Salma Hayek Pens Disturbing Harvey Weinstein Op-Ed
The actress just told all.
On Wednesday, Dec. 13, 2017, The New York Times published an op-ed written by Salma Hayek, detailing her interactions with disgraced movie producer Harvey Weinstein. In her article, Hayek alleged that Weinstein often made inappropriate demands, which she'd repeatedly rejected.
"No to opening the door to him at all hours of the night, hotel after hotel, location after location," she wrote, "where he would show up unexpectedly, including one location where I was doing a movie he wasn't even involved with."
She continued, "No to me taking a shower with him. No to letting him watch me take a shower. No to letting him give me a massage. No to letting a naked friend of his give me a massage. No to letting him give me oral sex. No to my getting naked with another woman."
When she said no, Hayek stated that Weinstein would sometimes get angry.
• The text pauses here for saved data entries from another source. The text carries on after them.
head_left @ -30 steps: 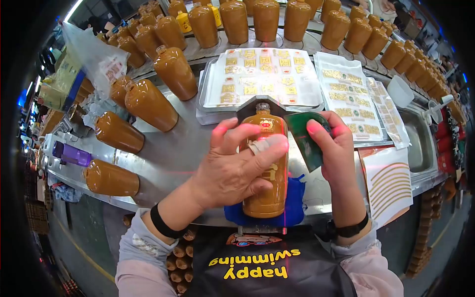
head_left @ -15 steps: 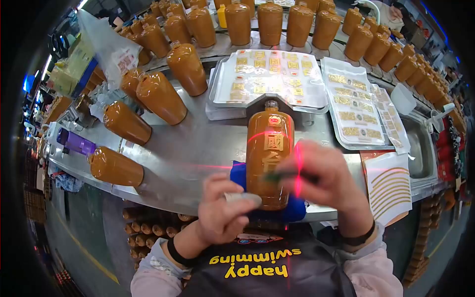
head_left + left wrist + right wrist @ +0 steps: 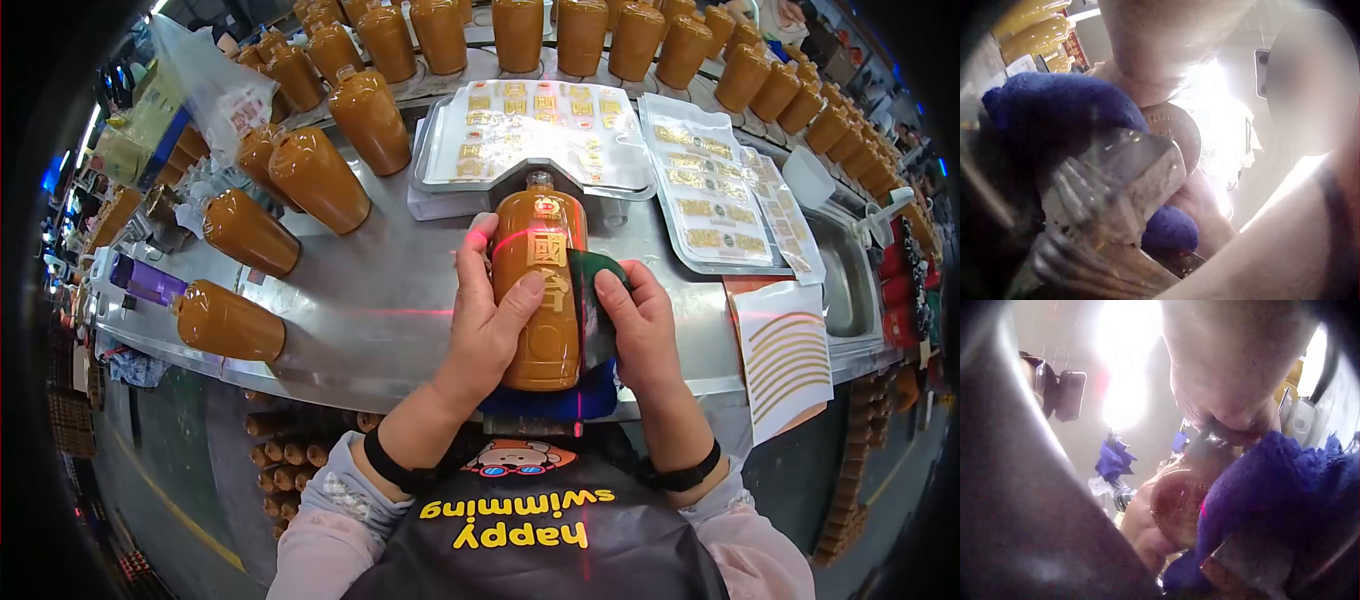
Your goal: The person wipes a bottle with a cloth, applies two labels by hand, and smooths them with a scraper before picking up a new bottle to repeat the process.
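bottle (image 3: 550, 318), brown and glossy, is set above the worktop (image 3: 375, 295), neck directed away from the person and located at the notch of a dark bracket (image 3: 568, 177). gold characters (image 3: 547, 250) and a red emblem (image 3: 546, 207) face upward on the bottle. left hand (image 3: 483, 325) grips the bottle's left side, thumb on its front face. right hand (image 3: 643, 325) pinches a flat green tool (image 3: 597, 305) between thumb and fingers, at the bottle's right side. blue cloth (image 3: 555, 400) lies beneath the bottle's base end. label sheets (image 3: 545, 125) lie beyond the bottle; a white sheet with gold arcs (image 3: 787, 350) lies to its right. other brown bottles (image 3: 320, 182) stand to its left.
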Action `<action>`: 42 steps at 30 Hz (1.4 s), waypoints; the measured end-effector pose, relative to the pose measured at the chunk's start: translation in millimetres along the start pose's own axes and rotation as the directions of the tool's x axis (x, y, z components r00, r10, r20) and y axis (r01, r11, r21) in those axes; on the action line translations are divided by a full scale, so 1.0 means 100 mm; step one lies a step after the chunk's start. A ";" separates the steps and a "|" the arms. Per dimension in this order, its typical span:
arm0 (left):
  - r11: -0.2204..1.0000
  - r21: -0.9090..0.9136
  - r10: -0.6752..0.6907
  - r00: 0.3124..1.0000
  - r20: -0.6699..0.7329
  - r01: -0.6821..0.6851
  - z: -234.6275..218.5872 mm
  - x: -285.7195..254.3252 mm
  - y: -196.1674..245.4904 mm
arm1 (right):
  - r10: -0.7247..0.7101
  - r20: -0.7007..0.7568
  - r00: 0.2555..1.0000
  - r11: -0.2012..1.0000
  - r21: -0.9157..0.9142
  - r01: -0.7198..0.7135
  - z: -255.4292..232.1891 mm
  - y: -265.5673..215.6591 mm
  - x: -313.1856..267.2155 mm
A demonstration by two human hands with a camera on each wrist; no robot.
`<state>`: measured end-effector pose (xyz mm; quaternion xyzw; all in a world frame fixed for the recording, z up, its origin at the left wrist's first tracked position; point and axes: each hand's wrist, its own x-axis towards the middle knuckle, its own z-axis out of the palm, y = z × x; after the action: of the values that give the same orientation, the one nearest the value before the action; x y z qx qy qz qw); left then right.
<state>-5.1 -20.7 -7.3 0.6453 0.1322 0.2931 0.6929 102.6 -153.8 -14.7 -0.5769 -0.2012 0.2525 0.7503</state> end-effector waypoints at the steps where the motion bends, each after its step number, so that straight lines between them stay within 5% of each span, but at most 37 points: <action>1: 0.999 -0.046 -0.025 1.000 0.001 0.025 0.03 -0.01 0.06 | -0.041 -0.014 0.999 0.999 -0.031 0.040 -0.01 -0.03 0.00; 2: 0.994 -0.093 -0.053 0.999 0.004 0.053 0.05 -0.02 0.08 | -0.081 -0.029 0.996 0.995 -0.065 0.079 -0.03 -0.06 0.00; 5: 0.893 0.364 0.274 0.961 0.021 -0.263 -0.07 -0.08 -0.05 | -0.376 0.041 0.926 0.854 -0.373 0.364 -0.12 -0.16 -0.11; 6: 0.778 0.498 0.328 0.924 0.197 -0.383 -0.15 -0.06 0.05 | -0.468 0.091 0.879 0.792 -0.399 0.462 -0.16 -0.14 -0.12; 8: 0.463 0.628 0.317 0.778 0.542 -0.626 -0.25 -0.01 0.31 | -0.384 0.011 0.923 0.873 -0.320 0.367 -0.16 -0.18 -0.18; 13: 0.195 0.656 0.278 0.683 0.676 -0.729 -0.35 0.41 0.39 | -0.285 -0.039 0.958 0.937 -0.222 0.270 -0.19 -0.18 -0.15; 17: 0.275 0.601 0.296 0.661 0.689 -0.750 -0.40 0.60 0.34 | -0.253 -0.030 0.967 0.949 -0.203 0.242 -0.19 -0.19 -0.13; 24: 0.222 0.657 0.280 0.693 0.665 -0.720 -0.40 0.17 0.35 | -0.196 -0.010 0.981 0.980 -0.038 0.195 -0.13 -0.19 -0.09; 26: 0.251 0.659 0.261 0.705 0.659 -0.709 -0.38 0.01 0.38 | -0.178 0.000 0.984 0.977 -0.119 0.177 -0.14 -0.22 -0.09; 28: 0.296 0.658 0.274 0.721 0.636 -0.692 -0.34 -0.15 0.36 | -0.290 0.026 0.957 0.923 -0.258 0.287 -0.09 -0.22 -0.08; 30: 0.320 0.656 0.281 0.730 0.623 -0.684 -0.34 -0.29 0.33 | -0.595 0.244 0.766 0.584 -0.522 0.621 -0.07 -0.27 -0.07; 34: 0.303 0.659 0.260 0.725 0.638 -0.688 -0.36 -0.35 0.40 | -0.550 0.293 0.782 0.656 -0.429 0.622 -0.06 -0.32 -0.20; 37: 0.218 0.634 0.215 0.670 0.711 -0.742 -0.34 -0.25 0.50 | -0.304 0.081 0.949 0.919 -0.238 0.315 -0.08 -0.27 -0.27; 42: 0.083 0.554 0.190 0.559 0.807 -0.828 -0.21 0.10 0.58 | -0.270 0.025 0.963 0.957 -0.106 0.271 -0.19 -0.16 -0.27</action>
<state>-22.3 2.3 48.0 0.9616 -0.1827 0.2017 0.0342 94.3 -188.0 -4.6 -0.5825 -0.2954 0.1394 0.7443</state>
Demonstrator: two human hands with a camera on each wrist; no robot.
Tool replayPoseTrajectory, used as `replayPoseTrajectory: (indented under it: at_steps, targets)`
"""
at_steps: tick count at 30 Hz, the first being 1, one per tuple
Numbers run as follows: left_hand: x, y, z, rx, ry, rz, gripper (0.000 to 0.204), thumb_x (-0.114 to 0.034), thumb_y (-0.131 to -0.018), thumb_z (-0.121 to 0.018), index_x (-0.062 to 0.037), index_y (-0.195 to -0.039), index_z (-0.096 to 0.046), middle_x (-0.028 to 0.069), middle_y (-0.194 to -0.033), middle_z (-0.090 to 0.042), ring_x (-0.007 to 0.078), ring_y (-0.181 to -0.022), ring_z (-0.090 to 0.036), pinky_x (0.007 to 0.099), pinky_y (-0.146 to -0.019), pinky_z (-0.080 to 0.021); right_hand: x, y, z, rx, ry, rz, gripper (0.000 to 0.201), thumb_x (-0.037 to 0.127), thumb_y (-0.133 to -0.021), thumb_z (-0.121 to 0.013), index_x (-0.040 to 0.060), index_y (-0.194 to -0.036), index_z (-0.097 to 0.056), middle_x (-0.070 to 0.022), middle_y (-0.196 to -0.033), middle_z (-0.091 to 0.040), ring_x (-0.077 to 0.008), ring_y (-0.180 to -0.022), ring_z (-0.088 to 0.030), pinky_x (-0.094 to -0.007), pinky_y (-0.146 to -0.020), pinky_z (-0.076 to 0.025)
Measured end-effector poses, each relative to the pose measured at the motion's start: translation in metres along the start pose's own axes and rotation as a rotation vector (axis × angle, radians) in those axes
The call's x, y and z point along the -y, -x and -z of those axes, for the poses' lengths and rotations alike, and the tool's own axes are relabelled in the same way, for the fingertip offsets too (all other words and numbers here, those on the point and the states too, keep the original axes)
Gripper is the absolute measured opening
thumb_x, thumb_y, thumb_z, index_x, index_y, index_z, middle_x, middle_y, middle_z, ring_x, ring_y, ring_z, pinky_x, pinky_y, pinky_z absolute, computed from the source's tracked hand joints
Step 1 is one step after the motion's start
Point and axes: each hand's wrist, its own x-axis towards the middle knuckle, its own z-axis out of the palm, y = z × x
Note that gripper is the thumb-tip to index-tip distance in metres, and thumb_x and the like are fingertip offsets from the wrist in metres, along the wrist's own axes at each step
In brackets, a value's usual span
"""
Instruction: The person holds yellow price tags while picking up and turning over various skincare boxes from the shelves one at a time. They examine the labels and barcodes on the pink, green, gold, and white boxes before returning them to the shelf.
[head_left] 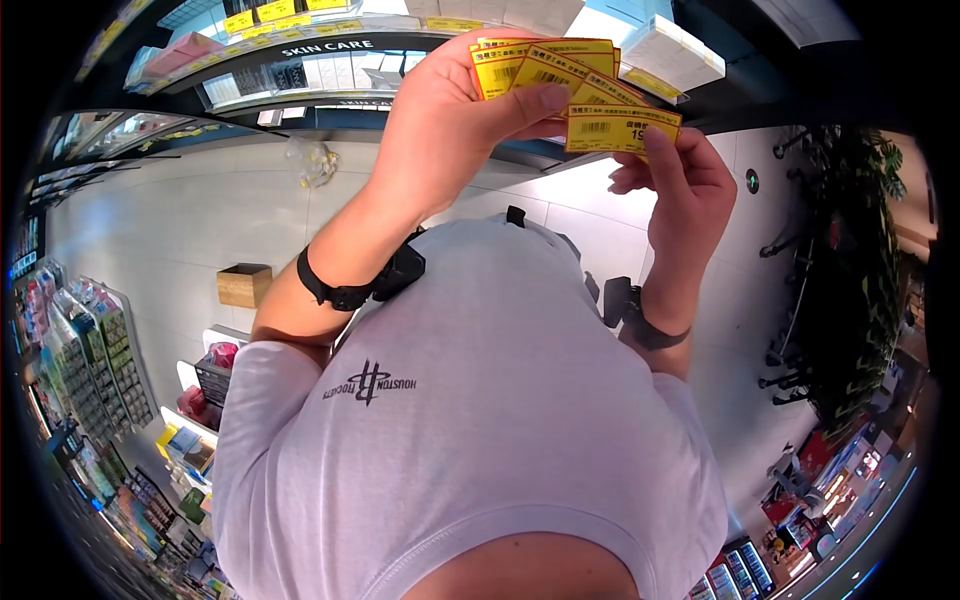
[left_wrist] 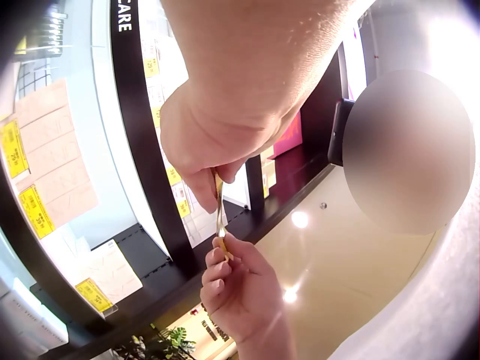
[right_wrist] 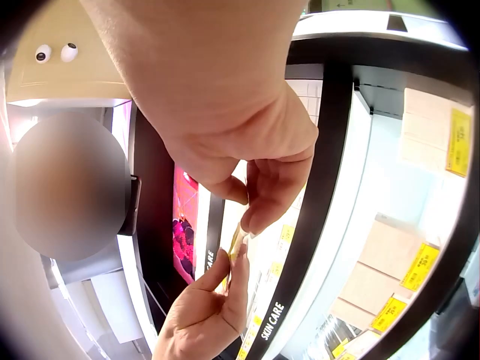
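Several yellow price labels (head_left: 495,72) are fanned out at the top of the head view. My left hand (head_left: 455,120) pinches the fan, its thumb lying across the labels. With thumb and fingers, my right hand (head_left: 690,180) grips the right end of the front label (head_left: 600,130), which overlaps the others. Both wrist views show the labels nearly edge-on between the two hands, the left hand (left_wrist: 217,135) above in the left wrist view and the right hand (right_wrist: 247,150) above in the right wrist view.
Shelves with boxed goods (head_left: 675,60) and a black SKIN CARE edge strip (head_left: 325,47) stand in front. On the pale floor are a wooden box (head_left: 245,286) and a clear plastic bag (head_left: 312,163). Green plants (head_left: 875,170) are at the right, a product rack (head_left: 100,340) at the left.
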Motion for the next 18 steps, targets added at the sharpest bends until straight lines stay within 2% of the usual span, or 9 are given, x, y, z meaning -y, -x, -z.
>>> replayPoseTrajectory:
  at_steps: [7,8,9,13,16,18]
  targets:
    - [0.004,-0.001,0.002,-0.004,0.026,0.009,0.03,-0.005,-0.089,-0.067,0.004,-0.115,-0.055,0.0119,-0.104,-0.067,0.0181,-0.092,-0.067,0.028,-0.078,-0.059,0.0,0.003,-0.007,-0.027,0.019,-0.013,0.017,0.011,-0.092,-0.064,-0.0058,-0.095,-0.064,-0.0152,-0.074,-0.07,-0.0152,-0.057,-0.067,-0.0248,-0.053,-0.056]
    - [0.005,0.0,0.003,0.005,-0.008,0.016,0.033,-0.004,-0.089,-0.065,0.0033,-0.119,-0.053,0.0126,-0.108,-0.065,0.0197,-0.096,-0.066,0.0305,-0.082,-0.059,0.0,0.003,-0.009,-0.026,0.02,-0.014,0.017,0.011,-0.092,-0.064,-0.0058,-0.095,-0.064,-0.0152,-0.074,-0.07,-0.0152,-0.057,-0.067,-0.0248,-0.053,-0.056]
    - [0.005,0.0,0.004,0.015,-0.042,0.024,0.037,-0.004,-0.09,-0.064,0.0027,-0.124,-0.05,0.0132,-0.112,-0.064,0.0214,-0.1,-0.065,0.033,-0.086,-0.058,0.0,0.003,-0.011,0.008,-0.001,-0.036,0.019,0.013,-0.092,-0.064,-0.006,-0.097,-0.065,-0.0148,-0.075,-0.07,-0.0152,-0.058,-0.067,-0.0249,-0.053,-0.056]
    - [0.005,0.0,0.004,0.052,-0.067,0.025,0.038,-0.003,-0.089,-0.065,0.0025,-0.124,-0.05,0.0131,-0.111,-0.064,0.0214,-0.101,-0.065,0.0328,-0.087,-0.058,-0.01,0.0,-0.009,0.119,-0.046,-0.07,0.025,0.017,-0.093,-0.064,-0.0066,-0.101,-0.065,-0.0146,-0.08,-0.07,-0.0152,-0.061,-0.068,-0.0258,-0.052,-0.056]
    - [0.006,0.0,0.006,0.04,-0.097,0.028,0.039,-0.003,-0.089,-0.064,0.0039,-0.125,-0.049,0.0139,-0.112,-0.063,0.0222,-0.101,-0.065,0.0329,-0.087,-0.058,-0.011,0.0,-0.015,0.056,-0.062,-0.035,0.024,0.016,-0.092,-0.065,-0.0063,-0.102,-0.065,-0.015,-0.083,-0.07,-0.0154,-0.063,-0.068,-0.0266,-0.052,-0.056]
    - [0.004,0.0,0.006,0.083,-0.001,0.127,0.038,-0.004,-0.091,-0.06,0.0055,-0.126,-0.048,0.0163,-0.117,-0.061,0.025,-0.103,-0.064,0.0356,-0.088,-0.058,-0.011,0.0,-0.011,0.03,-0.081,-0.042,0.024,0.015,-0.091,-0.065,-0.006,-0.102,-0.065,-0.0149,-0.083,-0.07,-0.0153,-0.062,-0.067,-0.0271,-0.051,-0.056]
At one point, she claimed he told her, "I will kill you, don't think I can't."
Though she usually rejected Weinstein, Hayek did admit that she fulfilled one of his demands—filming a sex scene with another woman for the movie Frida. "He would let me finish the film if I agreed to do a sex scene with another woman," she explained.
On the day of shooting the scene, Hayek recalled having "a nervous breakdown." But it wasn't due to the scene itself. Hayek said, "It was because I would be naked with her for Harvey Weinstein."
As Nicki Swift previously reported, Weinstein's alleged history of sexual misconduct was exposed in October 2017, after both The New York Times and The New Yorker published several women's accounts of abuse. Dozens of other women later joined the fight against the Miramax co-founder, sharing their own troubling experiences with him.
Weinstein, who's denied the papers' allegations, has since been fired from The Weinstein Company.